#### [Problem]
Each line of the data has to be transcribed exactly.
=== Begin Enclosure ===
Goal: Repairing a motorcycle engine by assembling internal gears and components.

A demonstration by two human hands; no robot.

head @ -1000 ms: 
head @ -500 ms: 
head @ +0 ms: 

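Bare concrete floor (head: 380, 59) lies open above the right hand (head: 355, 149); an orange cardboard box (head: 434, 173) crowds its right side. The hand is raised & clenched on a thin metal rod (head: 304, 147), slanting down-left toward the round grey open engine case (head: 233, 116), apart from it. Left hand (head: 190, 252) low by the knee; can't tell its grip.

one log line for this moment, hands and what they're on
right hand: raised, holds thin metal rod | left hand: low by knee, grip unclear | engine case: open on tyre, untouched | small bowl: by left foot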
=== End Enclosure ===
#### [Response to the exercise]
Goal: Repairing a motorcycle engine by assembling internal gears and components.

A demonstration by two human hands; no robot.

head @ -1000 ms: 
head @ -500 ms: 
head @ +0 ms: 

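Bare concrete floor (head: 380, 59) lies open above the right hand (head: 355, 149); an orange cardboard box (head: 434, 173) crowds its right side. The hand is raised & clenched on a thin metal rod (head: 304, 147), slanting down-left toward the round grey open engine case (head: 233, 116), apart from it. Left hand (head: 190, 252) low by the knee; can't tell its grip.

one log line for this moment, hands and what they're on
right hand: raised, holds thin metal rod | left hand: low by knee, grip unclear | engine case: open on tyre, untouched | small bowl: by left foot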

There is no more to this output.